於是,我將脖子套進了軛中,開始利用業餘時間從事這項工作,這既非我的能力所及,時間也不允許我從容進行。但在我順從他的過程中,我擔心自己會遭遇塞爾維烏斯·加爾巴(Sergius Galba)那樣的命運,他在私人身份時被認為有資格統治,但一旦成為皇帝,卻顯得無能(見塔西佗《歷史》第1卷,或《編年史》第17卷)。我也擔心,那個在沉默中似乎還懂點什麼的我,一旦開口,就會被發現是個極其無知的人。然而,無論未來如何,我都要承擔這項任務,盡我所能,以我自己的風格去解釋,正如拉克坦提烏斯(Lactantius Firmianus)和聖耶柔米所指出的(拉克坦提烏斯《神聖學說》第5卷第1章;聖耶柔米《致保利努書》第15封),特土良的風格晦澀,因為他常省略詞語,或使用罕見的詞彙,甚至創造新的短語。為了幫助讀者,我編寫了一份這些詞彙的專用索引,以便他們能看出他是在什麼意義上使用這些詞語的。由於腐敗的抄本帶來了更大的困難,我修正了許多地方,但僅限於那些作者本人經常重複,或聖耶柔米及後世作者所引用的內容。至於我自己的見解,除了字母或音節外,我不敢改動任何東西,寧願保持模糊,也不願引入錯誤或外來的意義,因為與其腐敗,不如保持原樣。然而,我並沒有遺漏任何未受觸動的內容,在極其晦澀的地方,我寧願冒著暴露自己才智不足的風險,也不願讓讀者感到困惑。正如普羅托格內斯(Protogenes)雖然是一位傑出的畫家,卻無法畫出喘息馬匹的泡沫,他對藝術感到憤怒,將海綿浸滿各種顏色扔向畫板,結果卻意外地達到了他想要的效果(見普林尼《博物志》第35卷第10章):同樣地,當我陷入眾多晦澀之處時,我認為通過某種努力,或許能偶然領悟作者的某種意義;這在哲學家看來,阿威羅伊(Averroes)在解釋亞里斯多德時,以及在我們之中,安傑洛·烏巴爾多(Angelus Ubaldus)在解釋查士丁尼的《新律》時,都被認為是在翻譯成另一種語言時做得不好。我也盡可能地解釋了所有他提及而非敘述的歷史,以免給任何人留下懷疑的餘地。其中,《論軍人的冠冕》、《致殉道者》、《論婦女的裝束》、《論競技》以及《護教辭》,特別是《論面紗》這篇短文,給我帶來了不小的麻煩。其中一些內容已被他人解釋過;但我與他們相比做得如何,將由他人來評判。此外,對於那些較輕微的、看起來容易的部分,我略而不談,只解釋了困難的部分,並根據材料的種類,改變了特土良著作原本的順序,將其分為三部分,以方便學者研究。

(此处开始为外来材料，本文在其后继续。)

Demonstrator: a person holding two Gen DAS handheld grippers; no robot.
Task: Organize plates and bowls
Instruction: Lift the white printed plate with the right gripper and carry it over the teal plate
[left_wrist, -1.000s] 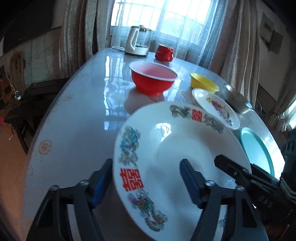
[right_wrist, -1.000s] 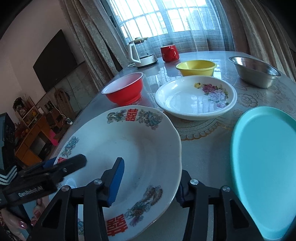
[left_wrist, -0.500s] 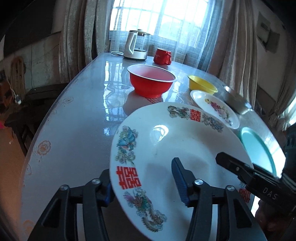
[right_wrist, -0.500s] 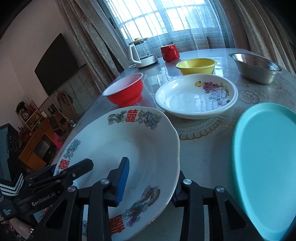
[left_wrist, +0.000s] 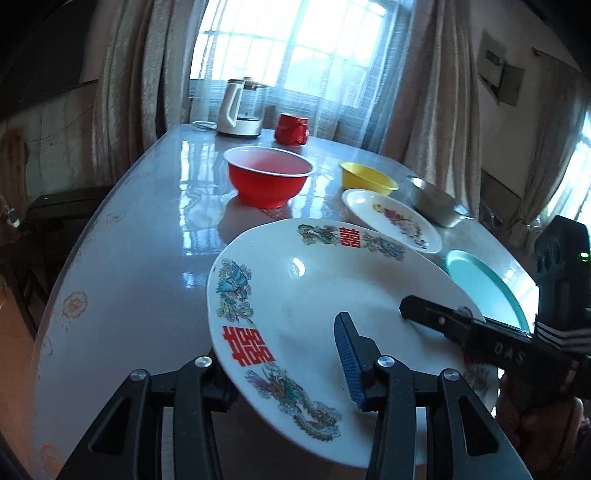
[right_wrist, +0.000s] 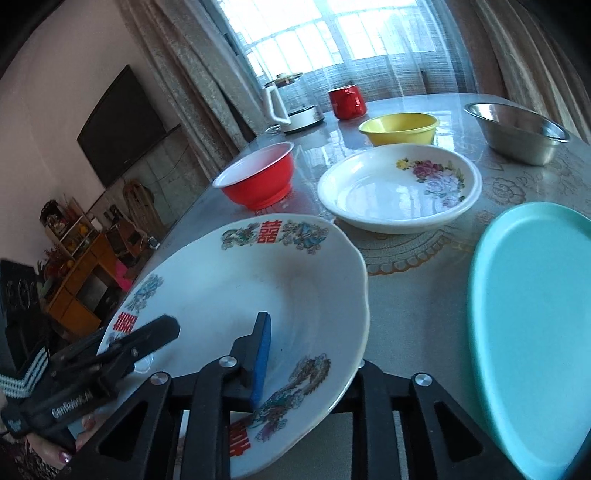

如果我能對讀者有所幫助,那應歸功於萬物之真光——神;反之,若我因軟弱和輕率而犯錯,那將歸咎於那位選擇了拙劣譯者的人。我們確實擁有一位偉大且古老的教會導師,他的著作值得所有人閱讀,他駁斥了當時異端的錯誤,經常教導聖餐確實是基督的身體(關於這一點,在貝倫加爾之前從未有人懷疑過,也不可能懷疑),他勸誡人們要進行罪的懺悔,指出為死者舉行奉獻禮是慣例,宣揚羅馬教座的權威,並證實死者的靈魂會在那裡得到煉淨,以及禁食和其他類似的事情,若要一一列舉將不勝枚舉。但要說服愚昧的人,並不容易。因此,請善意地接受我的這些微薄勞作,並將其視為善意。再見。